No se han hecho foto oficial de campaña ni ponen carteles en paredes y farolas. No llevan programa electoral ni arengan en mítines al uso. No jalean a sus votantes prometiéndoles prebendas tras la victoria. Tampoco zahieren a sus presuntos rivales para manchar su carrera. No prometen oros ni moros, pero se comprometen bajo juramento a la discreción absoluta en este proceso que les mete en el Cónclave. Esta manera de elegir a un nuevo Papa, resulta extraña para quienes la observan y manipulan, queriendo homologarla a los usos y costumbres de sus modos y sus jergas.
En estos días, estamos asistiendo a dos procesos electivos del sucesor número 266 del Apóstol Pedro. Por un lado están las elucubraciones que con variopinto interés o inconfesables motivos, se empeñan en dirigir su particular Cónclave en clave política, sociológica, moralista, desmitificadora. A algunos creadores de opinión se les antoja ocasión propicia para su batalla singular contra una Iglesia que no aceptan ni entienden, que no logran domesticar ni que vaya tras ellos como los ratones de Hamelin el flautista. Ellos hacen los carteles de quita y pon, ellos suben al podio de sus celebridades o arrojan a los avernos de sus insidias a los candidatos que usan y luego tiran. Son ellos quienes sondean la cuestión, nos cuentan los secretos que les han desvelado siempre fuentes anónimas bien informadas, y cuál es el currículum completo de los que están en sus censuras o en sus lanzaderas.
Así se va poco a poco calentando este periodo con trazas de campaña electoral, subrayando que esto es más de lo mismo, que aquí sucede lo que sucede en las demás, y que habría que deshacer esa pátina piadosa perfumada con incienso lo que con todos sus entresijos -dicen- es una elección vulgar. La orquesta está ya con su conciertillo a bombo y platillo. Es inútil que digamos que no es así, aunque les cueste creerlo a ellos.

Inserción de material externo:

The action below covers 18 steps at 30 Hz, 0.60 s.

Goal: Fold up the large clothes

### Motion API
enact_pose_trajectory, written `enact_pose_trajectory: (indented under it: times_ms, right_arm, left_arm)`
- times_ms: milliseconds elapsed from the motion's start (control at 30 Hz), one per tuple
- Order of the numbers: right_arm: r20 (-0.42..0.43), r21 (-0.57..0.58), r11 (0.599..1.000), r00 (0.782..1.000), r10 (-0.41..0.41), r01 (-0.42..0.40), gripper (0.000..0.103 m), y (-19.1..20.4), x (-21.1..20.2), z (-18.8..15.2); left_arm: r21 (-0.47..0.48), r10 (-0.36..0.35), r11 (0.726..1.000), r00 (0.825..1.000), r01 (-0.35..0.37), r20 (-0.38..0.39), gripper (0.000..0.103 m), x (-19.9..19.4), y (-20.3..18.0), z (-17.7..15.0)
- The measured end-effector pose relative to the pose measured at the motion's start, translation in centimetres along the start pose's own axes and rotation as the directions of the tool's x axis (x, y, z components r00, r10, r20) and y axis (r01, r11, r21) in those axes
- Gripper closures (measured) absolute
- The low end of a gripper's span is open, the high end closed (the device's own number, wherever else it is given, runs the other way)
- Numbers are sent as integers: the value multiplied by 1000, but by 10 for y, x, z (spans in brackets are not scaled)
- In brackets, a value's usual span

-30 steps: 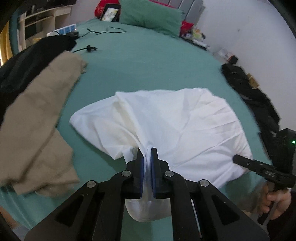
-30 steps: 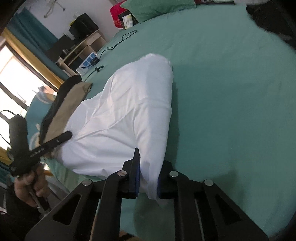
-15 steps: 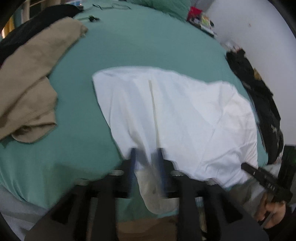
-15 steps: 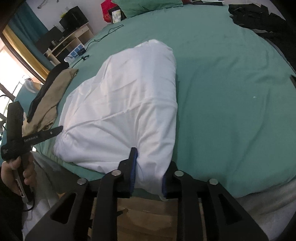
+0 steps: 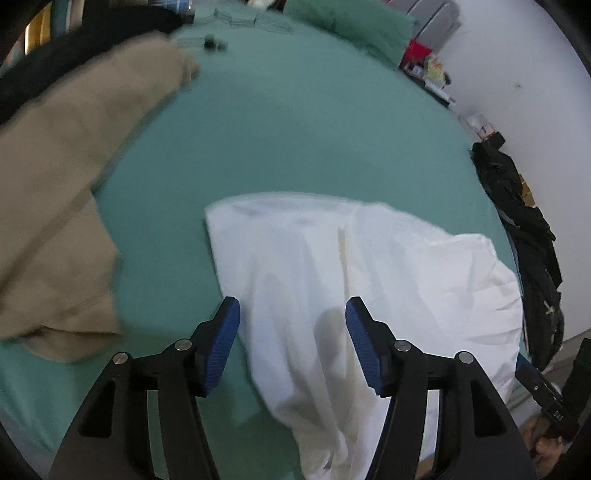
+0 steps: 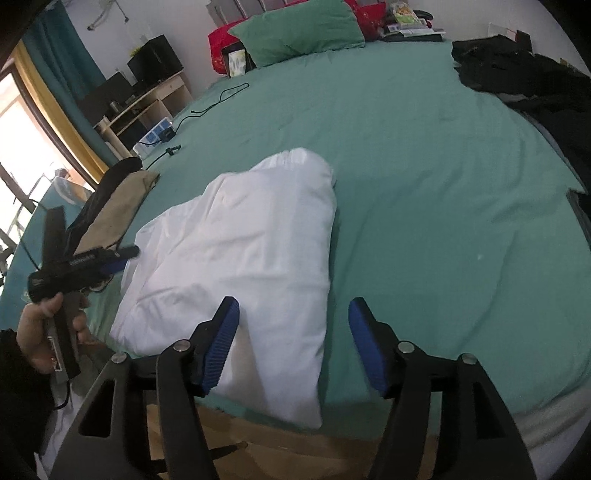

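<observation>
Now the white garment (image 6: pixel 251 251) lies folded on the bed — both grippers' jaws just opened, gripping nothing.

green bedsheet (image 6: pixel 424 155) covers the bed; green pillow (image 6: pixel 299 29) at head edge, red cushion (image 6: pixel 221 40) just beside it; black cable (image 6: pixel 214 103) and white power strip (image 6: pixel 155 138) near the bed's left edge; wooden shelf unit (image 6: pixel 147 107) beyond that edge; window with yellow frame (image 6: pixel 33 110) far left
</observation>
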State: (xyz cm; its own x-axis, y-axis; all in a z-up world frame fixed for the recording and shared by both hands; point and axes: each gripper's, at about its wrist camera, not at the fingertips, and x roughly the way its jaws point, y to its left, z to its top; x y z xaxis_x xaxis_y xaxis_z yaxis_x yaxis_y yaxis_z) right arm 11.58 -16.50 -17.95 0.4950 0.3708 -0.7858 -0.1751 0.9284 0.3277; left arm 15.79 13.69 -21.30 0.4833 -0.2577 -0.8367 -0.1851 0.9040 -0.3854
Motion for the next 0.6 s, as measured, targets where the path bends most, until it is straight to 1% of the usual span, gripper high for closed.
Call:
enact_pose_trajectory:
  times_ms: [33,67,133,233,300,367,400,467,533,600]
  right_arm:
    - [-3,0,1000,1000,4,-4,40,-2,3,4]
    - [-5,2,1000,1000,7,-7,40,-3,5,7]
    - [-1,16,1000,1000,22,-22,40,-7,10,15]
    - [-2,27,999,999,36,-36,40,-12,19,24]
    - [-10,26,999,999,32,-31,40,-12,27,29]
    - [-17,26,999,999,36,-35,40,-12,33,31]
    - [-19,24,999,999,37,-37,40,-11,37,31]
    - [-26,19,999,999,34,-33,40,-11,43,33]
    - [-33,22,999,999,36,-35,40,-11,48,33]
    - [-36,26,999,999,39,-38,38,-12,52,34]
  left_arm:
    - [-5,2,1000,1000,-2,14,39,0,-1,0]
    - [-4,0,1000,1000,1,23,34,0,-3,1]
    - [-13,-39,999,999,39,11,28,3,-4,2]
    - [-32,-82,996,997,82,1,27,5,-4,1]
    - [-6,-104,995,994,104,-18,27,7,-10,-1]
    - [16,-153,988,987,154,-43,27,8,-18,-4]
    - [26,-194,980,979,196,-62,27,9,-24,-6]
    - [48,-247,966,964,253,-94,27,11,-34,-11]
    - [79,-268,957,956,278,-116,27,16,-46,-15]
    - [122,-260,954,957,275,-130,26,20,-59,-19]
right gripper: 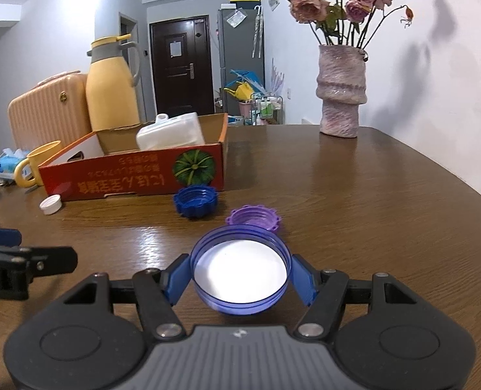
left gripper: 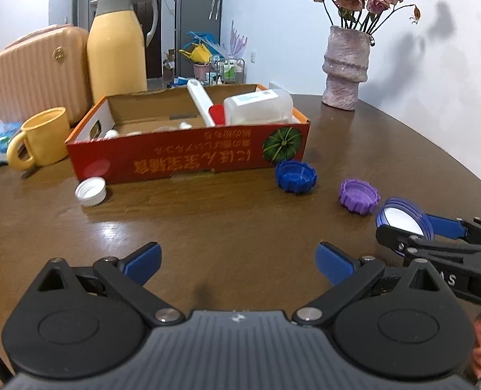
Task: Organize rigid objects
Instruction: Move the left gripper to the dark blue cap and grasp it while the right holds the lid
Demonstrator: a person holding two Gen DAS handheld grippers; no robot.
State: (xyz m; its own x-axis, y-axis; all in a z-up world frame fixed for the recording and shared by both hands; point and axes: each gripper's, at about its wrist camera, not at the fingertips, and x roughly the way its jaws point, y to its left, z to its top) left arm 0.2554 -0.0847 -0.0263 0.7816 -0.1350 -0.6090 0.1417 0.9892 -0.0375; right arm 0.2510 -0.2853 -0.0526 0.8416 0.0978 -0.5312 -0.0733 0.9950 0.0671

Hay otros que piensan que el Espíritu Santo interviene como si fuera un cardenal más. Y que al final se les aparece invisiblemente a cada uno en forma de blanca paloma para decirles al oído y callandito, con mayoría de votos suficientes, quién es el que debe sentarse en la Silla de Pedro. La historia nos da lecciones de estas pugnas, injerencias e ingenuidades, que haberlas las ha habido. Pero las cosas son más sencillas y nobles de lo que estos y aquellos quieren pensar.
Los cardenales de la Santa Romana Iglesia son gente normal: tienen una edad, proceden de unos lares, llevan dentro una cultura, hablan su lengua materna. Son factores que determinan esa normalidad humana. Pero además tienen otra normalidad que es cristiana: en sus biografías ha habido luces y sombras, gracias y pecados, han buscado y encontrado, han recibido el don de la fe, y con caridad son personas de esperanza. Su amor por Jesucristo es lo más determinante de sus vidas, y tratan de amar a la Iglesia como ella necesita ser amada. Tienen sus preferencias, hacen sus cábalas, rezan, hablan y comparten, y se preguntan cómo debería ser el perfil, el tono, el talante, la agudeza, la fortaleza, la salud... y un largo etcétera, de aquel hermano que puede presidir en el amor, fortalecer la fe y comunicar la esperanza a tantos miles de millones de católicos, y a tantos hombres y mujeres que ven en la Iglesia un referente moral. Cómo debe comunicarse el Evangelio eterno de Cristo a nuestra generación, y cómo contar que el Señor es la respuesta cumplida a nuestras preguntas en la vida.
Nosotros rezamos por ellos, y creemos que el Espíritu Santo tiene algo que decir y ya lo está diciendo a través de la normalidad humana y cristiana de estos hermanos cardenales. Ellos deben descubrir a quién elige el Señor discerniendo con responsabilidad serena el nombre escrito en el palma de Dios, no en las urnas de nuestros empeños.
Este es el único Cónclave que nos interesa, el único en el que creemos. Si dentro o fuera de la comunidad cristiana hay quienes juegan a otros juegos, es su problema y peor para ellos. Me uno al Pueblo de Dios sencillo y fiel, y con él rezo, para que providencialmente se nos dé ese nuevo Papa que tenga su oído en el Corazón de Dios y sus manos y sus pies en donde la felicidad de tantas personas se decide, en el surco de esta Iglesia y este mundo de nuestro tiempo.